Sunday, September 30, 2007

Our own Kerry

It's like having our very own Kerry, only this time inside the county boundaries. In fact, today's county championship success by Ballina Stephenites - where they beat Charlestown by 3-6 to 0-13 - was their 36th county title, which is one more Moclair cup victory than Kerry have Sam Maguires. And, of course, now they get to have a shot at a national title, where they'll be aiming to repeat their All-Ireland heroics of 2005.

A decent run by the Stephenites could well shorten the yawning closed season for inter-county action that lies ahead and the fact that they also sport the Green and Red, as well as the fact that they have a number of the county panel within their ranks, make them a passable proxy for the county team over the next few months.


Friday, September 28, 2007

No All-Star nominations for us this year

Well, it's hardly a surprise is it? We underperformed badly in the championship this year and All-Star nominations are rarely forthcoming for a good league run. Realistically, we didn't have a single player that was close to a nomination this year (David Heaney and Andy Moran were probably our best performers in 2007) and this contrasts greatly with how we fared last year.

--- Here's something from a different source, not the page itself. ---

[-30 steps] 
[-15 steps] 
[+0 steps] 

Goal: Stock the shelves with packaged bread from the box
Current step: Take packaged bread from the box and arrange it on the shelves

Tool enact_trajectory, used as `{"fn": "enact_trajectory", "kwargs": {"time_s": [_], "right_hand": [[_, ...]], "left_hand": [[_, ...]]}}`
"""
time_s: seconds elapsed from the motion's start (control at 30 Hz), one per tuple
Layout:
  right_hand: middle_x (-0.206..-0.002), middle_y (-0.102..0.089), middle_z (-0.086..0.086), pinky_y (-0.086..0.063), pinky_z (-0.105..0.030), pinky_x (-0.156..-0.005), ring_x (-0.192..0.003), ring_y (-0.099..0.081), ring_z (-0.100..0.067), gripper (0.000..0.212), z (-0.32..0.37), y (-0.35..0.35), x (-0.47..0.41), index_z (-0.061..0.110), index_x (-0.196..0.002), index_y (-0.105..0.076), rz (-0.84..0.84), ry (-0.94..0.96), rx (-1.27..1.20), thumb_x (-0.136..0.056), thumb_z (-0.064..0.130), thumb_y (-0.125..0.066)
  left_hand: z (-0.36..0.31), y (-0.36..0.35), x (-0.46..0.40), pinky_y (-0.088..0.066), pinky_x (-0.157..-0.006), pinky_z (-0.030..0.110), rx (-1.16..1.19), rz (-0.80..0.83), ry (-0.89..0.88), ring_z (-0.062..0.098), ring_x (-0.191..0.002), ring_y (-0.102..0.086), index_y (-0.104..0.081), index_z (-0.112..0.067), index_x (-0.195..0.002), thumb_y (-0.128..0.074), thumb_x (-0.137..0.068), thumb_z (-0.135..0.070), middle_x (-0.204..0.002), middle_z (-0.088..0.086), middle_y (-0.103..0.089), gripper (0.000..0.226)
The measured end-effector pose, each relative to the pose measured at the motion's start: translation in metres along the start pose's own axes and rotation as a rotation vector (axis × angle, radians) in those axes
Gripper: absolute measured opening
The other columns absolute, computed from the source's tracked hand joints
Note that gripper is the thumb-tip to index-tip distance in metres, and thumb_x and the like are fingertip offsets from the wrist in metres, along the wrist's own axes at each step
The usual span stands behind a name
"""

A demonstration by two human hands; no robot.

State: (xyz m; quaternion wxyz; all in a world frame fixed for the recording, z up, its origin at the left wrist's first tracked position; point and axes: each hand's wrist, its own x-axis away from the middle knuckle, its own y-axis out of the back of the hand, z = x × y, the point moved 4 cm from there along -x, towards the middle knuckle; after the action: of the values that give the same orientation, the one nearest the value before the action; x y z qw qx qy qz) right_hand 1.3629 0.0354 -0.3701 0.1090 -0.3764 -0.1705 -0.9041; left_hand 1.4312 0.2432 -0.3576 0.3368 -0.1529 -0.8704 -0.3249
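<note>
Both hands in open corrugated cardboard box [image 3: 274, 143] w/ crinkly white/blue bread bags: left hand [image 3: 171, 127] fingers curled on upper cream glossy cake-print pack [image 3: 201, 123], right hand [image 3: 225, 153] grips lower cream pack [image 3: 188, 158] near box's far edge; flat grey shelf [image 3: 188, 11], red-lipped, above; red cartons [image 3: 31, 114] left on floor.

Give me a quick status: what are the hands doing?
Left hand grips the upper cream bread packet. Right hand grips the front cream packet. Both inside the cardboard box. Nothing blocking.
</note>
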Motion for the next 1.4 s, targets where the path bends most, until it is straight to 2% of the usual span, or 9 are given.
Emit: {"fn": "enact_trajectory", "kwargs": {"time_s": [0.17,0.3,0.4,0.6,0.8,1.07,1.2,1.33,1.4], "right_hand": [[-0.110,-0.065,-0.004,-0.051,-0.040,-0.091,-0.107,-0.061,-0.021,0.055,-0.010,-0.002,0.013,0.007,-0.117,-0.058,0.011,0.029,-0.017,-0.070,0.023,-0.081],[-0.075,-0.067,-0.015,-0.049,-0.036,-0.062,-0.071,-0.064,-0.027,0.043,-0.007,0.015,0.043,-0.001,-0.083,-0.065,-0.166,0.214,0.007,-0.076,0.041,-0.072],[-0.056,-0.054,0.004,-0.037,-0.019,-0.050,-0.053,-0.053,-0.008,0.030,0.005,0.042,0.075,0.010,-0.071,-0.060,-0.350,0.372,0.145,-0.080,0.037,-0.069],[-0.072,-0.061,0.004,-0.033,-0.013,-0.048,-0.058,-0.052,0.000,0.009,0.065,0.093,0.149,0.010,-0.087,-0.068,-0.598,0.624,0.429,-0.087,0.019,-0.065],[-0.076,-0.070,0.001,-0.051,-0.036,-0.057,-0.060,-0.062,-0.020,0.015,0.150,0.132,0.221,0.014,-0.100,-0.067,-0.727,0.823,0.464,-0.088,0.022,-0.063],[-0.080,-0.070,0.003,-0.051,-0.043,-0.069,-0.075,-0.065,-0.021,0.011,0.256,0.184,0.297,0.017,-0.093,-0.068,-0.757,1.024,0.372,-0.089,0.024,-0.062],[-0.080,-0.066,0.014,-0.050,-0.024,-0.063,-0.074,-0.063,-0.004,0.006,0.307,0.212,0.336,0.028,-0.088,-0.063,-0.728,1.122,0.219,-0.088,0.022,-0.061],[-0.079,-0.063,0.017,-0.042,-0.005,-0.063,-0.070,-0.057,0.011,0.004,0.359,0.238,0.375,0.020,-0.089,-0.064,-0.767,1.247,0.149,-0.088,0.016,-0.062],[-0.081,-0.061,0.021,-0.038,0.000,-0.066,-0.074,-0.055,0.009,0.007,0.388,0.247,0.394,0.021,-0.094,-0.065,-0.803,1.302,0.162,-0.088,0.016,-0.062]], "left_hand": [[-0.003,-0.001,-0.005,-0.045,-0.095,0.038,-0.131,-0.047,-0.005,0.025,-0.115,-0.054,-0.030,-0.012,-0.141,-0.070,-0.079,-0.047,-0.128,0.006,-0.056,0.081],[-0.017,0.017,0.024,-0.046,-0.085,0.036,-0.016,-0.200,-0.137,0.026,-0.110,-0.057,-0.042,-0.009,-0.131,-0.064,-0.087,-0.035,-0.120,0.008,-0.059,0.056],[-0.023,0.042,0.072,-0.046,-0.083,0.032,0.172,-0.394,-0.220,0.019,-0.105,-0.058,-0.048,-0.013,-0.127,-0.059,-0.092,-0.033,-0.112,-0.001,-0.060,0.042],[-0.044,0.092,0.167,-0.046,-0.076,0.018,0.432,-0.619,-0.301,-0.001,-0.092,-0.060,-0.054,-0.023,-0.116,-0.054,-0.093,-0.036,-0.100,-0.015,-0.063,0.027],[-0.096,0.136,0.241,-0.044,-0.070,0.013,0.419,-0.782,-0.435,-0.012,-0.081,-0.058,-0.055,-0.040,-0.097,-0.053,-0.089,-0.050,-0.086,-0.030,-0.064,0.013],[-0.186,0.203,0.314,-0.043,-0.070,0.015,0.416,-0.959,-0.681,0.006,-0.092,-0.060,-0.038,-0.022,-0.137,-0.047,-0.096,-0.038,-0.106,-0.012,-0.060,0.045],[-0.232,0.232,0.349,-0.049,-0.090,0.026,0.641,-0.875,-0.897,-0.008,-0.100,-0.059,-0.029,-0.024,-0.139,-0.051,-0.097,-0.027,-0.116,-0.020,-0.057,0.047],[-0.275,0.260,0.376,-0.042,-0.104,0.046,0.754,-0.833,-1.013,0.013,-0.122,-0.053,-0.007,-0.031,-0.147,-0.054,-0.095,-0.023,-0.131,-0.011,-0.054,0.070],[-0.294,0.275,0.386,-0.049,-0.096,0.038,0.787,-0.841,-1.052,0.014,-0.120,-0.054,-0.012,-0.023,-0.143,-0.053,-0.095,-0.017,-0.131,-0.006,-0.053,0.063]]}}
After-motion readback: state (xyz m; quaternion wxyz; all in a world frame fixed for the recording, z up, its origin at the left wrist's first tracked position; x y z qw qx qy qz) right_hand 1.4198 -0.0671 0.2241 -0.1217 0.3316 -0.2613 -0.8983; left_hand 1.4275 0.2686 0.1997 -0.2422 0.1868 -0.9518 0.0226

The full list is available here. Kerry - predictably - dominate the list with ten nominations and they're sure to do likewise when the final fifteen are announced before Christmas. It's good to see Sligo getting two nominees and the nomination of Louth's Paddy Keenan is also welcome. Galway's Nicky Joyce and Derry's Paddy Bradley - two forwards who inflicted plenty of damage on us in the championship - are also on the list, although neither will be fancied to make it onto the team itself.

Tuesday, September 25, 2007

Death of Mayo legend Eamon Mongey

It was sad to hear the news that Eamon Mongey, one of the key members of Mayo's All-Ireland senior football triumphs in 1950 and 1951, has died. He was one of the real leaders of that remarkable team and away from the football field his career encompassed a lifetime of public service, as well as decades as a popular sports columnist and the obtaining of a doctorate in law. More on Eamon and his life and times can be seen in this article in the Mayo News. Eamon died on Sunday morning in Dublin, aged 82. May he rest in peace.

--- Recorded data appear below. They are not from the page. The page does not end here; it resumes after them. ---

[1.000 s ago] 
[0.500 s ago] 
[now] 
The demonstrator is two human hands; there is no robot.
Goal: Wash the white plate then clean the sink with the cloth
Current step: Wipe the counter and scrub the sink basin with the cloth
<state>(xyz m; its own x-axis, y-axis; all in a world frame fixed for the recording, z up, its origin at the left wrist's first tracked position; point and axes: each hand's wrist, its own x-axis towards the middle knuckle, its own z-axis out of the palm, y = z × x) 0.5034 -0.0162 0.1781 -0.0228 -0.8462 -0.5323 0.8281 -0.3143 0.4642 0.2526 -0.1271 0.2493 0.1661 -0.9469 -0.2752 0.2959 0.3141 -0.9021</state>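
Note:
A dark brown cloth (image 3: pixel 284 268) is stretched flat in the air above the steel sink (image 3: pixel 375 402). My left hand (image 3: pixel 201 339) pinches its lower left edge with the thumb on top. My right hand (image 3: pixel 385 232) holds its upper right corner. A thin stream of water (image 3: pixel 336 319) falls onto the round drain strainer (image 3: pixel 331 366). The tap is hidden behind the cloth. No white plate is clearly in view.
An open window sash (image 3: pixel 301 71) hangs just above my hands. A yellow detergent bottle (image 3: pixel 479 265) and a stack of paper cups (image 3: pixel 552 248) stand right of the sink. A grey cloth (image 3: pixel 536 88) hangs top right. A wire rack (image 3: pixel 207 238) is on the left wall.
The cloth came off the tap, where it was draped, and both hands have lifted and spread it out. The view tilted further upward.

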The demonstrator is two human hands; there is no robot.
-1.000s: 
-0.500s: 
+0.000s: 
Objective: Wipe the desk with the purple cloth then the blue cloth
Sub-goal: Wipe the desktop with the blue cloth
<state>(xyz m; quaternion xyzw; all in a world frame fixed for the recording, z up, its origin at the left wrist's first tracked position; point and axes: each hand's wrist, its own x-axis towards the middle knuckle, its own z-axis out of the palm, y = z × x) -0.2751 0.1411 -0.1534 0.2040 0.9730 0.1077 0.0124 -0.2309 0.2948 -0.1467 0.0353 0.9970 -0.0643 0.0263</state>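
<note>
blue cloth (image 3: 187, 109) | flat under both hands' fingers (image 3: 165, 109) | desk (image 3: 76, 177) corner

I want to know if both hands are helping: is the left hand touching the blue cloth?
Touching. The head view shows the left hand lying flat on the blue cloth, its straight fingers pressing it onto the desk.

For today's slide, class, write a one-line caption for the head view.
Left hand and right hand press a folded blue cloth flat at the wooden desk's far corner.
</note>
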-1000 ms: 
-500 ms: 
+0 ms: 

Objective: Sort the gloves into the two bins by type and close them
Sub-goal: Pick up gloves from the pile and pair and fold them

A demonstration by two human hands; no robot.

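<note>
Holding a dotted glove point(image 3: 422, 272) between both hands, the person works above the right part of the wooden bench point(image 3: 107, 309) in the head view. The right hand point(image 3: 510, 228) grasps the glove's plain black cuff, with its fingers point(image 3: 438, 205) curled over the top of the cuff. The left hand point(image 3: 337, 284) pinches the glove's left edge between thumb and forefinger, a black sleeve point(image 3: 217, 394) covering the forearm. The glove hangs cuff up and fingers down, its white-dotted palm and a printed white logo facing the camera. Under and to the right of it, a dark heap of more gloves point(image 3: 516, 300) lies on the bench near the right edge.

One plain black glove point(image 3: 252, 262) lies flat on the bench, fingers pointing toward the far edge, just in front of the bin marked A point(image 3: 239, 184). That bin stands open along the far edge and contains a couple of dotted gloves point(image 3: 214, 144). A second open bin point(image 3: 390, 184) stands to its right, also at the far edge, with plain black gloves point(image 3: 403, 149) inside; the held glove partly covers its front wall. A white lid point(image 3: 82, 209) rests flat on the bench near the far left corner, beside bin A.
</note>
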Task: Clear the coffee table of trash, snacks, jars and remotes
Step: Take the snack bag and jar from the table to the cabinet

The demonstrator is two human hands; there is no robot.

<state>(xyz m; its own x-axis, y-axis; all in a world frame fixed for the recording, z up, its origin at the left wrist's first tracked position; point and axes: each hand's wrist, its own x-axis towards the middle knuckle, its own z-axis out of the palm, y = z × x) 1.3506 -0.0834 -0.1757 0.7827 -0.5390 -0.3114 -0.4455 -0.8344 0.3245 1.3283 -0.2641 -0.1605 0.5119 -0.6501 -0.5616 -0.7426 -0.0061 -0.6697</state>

Monday, September 24, 2007

Yet another one

There’s this wonderful moment in David Lean’s 1965 classic film Doctor Zhivago when Ralph Richardson, playing Omar Sharif’s father-in-law, gives a side-splitting Home Counties interpretation of his Russian bourgeois character. As one of the local lads bursts through the door of the Siberian dacha to deliver the news about the Tsar’s demise, Richardson throws his eyes up to Heaven and, in splendid retired colonel fashion, mutters “Not another purge!”

For some reason, that line kept coming back to me at Croker yesterday as yet another All-Ireland final loss for Mayo began to unfold before our already defeat-laden eyes. Although we weren't favourites for the title, the Mayo girls have - unlike their males counterparts - a very good track record at All-Ireland level and so we had reasonable hopes of seeing some silverware coming in our direction. The Mayo supporters were also in good form before the off, as this video clip of the pre-match parade shows.

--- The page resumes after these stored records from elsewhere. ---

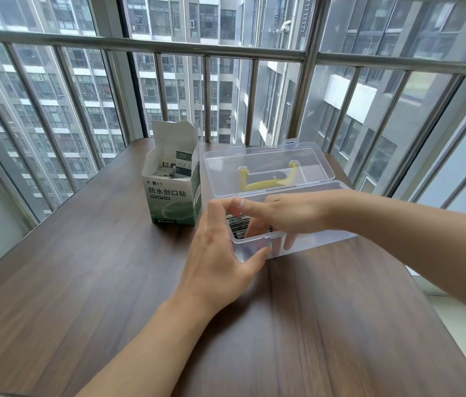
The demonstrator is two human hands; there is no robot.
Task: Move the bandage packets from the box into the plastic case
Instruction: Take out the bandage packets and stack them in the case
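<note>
The white and green bandage box (pixel 173 196) stands open on the table, with several bandage packets (pixel 169 170) still inside. To its right lies the clear plastic case (pixel 314 243), its lid (pixel 269 164) tipped back. A stack of dark packets (pixel 237 226) stands at the case's left end. My left hand (pixel 217 253) grips that end, thumb on the front wall and fingers over the rim. My right hand (pixel 292 213) reaches into the case from the right. Its fingers point straight down against the stack, and the thumb lies above it.
A yellow handle (pixel 266 183) shows through the case lid. The dark wooden table (pixel 111 282) ends at a metal railing (pixel 226 50) and windows at the back and on the right. The box stands a short gap to the left of the case.
</note>
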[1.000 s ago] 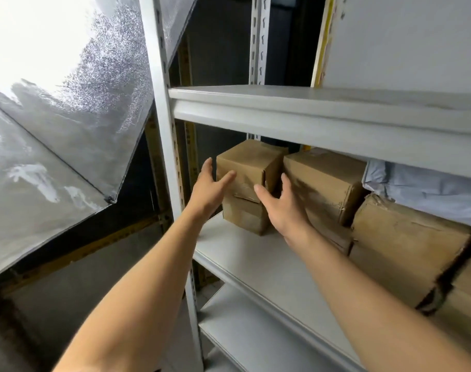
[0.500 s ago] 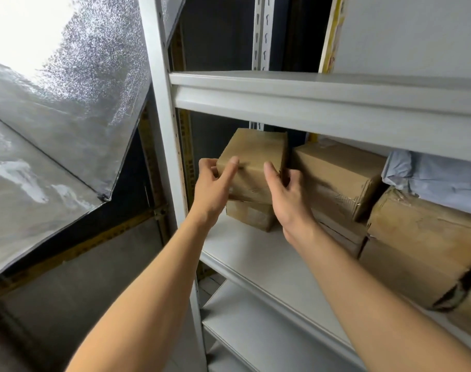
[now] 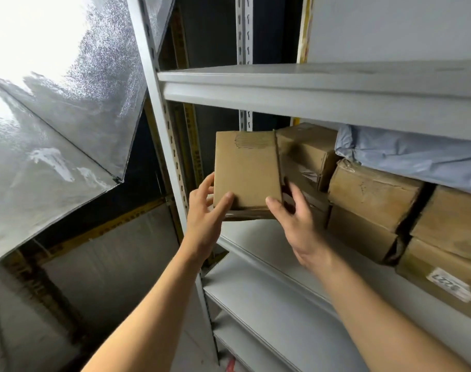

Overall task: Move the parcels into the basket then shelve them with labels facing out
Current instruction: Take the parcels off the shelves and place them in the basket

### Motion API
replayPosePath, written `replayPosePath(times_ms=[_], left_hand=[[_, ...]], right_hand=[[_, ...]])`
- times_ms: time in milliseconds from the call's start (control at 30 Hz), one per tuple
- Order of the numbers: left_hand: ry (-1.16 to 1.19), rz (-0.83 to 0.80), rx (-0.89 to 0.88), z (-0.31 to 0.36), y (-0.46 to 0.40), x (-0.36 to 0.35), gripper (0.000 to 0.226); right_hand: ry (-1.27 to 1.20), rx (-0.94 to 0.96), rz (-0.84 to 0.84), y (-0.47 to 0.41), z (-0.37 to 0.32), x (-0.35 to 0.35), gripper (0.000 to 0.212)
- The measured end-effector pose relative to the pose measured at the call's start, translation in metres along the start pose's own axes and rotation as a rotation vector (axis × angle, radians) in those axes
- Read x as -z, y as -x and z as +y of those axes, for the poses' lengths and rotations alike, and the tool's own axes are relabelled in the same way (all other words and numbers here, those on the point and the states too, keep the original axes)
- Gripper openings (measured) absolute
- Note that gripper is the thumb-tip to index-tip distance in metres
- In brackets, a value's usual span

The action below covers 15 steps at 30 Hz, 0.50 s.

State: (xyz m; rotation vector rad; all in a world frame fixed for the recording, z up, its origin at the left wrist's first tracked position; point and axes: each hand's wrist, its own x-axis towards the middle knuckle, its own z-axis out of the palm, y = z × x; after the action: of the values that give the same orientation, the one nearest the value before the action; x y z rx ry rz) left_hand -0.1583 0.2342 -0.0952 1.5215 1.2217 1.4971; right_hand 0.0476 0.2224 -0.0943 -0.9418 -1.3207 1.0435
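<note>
Both hands hold one small brown parcel at the left end of the middle shelf, close to the grey upright post. The left hand grips its lower left corner, thumb on the front face and the other fingers behind, where they are hidden. The right hand holds the lower right corner with the thumb on the front; its fingers reach behind the parcel and are blurred. The parcel stands upright with a plain face toward the camera. Only a faint printed mark shows near its top, too small to read. Its bottom is dark, and I cannot tell if it touches the shelf or is lifted.

Just beside it on the right are more cardboard boxes, stacked and partly covering each other. A grey plastic mailer bag lies on top of them, cut off by the upper shelf. One box at the right edge has a white label, blurred and upside down.
</note>
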Motion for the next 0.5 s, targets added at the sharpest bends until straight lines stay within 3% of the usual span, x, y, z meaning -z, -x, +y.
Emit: replayPosePath(times_ms=[67,133,267,500], left_hand=[[-0.01,0.008,0.002,0.004,0.028,-0.009,0.069],[-0.001,0.008,-0.012,0.009,0.055,-0.018,0.065],[0.1,-0.046,-0.01,0.021,0.104,-0.037,0.071],[0.237,-0.208,0.024,0.021,0.152,-0.071,0.07]], right_hand=[[0.042,0.001,-0.024,0.024,0.002,0.016,0.055],[0.069,0.023,-0.023,0.047,0.005,0.029,0.051],[0.117,0.015,0.003,0.098,0.003,0.051,0.06],[0.161,-0.03,0.149,0.175,-0.007,0.087,0.067]])
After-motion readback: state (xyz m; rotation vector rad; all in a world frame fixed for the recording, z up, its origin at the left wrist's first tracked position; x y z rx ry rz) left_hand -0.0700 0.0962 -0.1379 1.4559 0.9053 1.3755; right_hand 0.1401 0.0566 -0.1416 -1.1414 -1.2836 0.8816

But it wasn't to be: Mayo were swept aside by a very determined Cork side who were hell-bent on clinching three All-Ireland football titles in a row. Our girls were aiming to inflict a different three-in-a-row on Cork – the loss of three All-Ireland finals in as many weeks – but the
Rebelettes were having none of it. They led from the off, kept our attack under wraps until the last minute (when we got two goals that brought a sheen of respectability to the final score), dominated midfield and passed the ball around in a very slick and efficient manner.

Our girls simply weren’t at the races yesterday, though their cause wasn’t helped by a dreadful refereeing performance, in particular the award of a penalty to Cork just before the break for an incident which replays showed was never a foul. Cork goaled from that to lead by six at the break but the real killer blow came just after the restart when a well-worked second Cork goal put nine points between the teams. There was no way back from there.

And so it was, once again, our lot to traipse out of Croke Park having witnessed yet another All-Ireland final defeat for the county. However, at least the girls have won a few in their time and a good number of yesterday’s starting lineup already hold All-Ireland medals. Still, it would be nice – just the once, like – to be the ones celebrating at the end. There’s always next year, I suppose.

Thursday, September 20, 2007

Kerry’s success explained . . . well, sort of

Sean Moran had a good piece in yesterday’s Irish Times (I know, yesterday’s paper equals today’s fish ‘n chips wrapper or, at least, was until the health ‘n safety lads got on the case) where he discusses the various reasons why Kerry have enjoyed enduring success at All-Ireland level. He makes the interesting point that it’s not, as was the case with Dublin’s Heffo era, down to the promptings of an exceptional manager – Kerry have won five All-Irelands in the past 11 years with three different bainisteoirs. Nor is it that, as happened with Kerry themselves in the Seventies and Eighties, the same group of driven individuals have remained there year after year – 39 different players have started for the county in these five All-Irelands.

Moran also pooh-paws the notion that the new championship structure has much relevance to Kerry’s renewed domination at All-Ireland level, pointing to the fact that only one (only one – hah! What we poor sods wouldn’t do for only one Sam Maguire) title was won via the backdoor (Mayo fans don’t need any reminders as to which one that was), whereas a front-door Kerry were beaten by back-door Tyrone in 2005.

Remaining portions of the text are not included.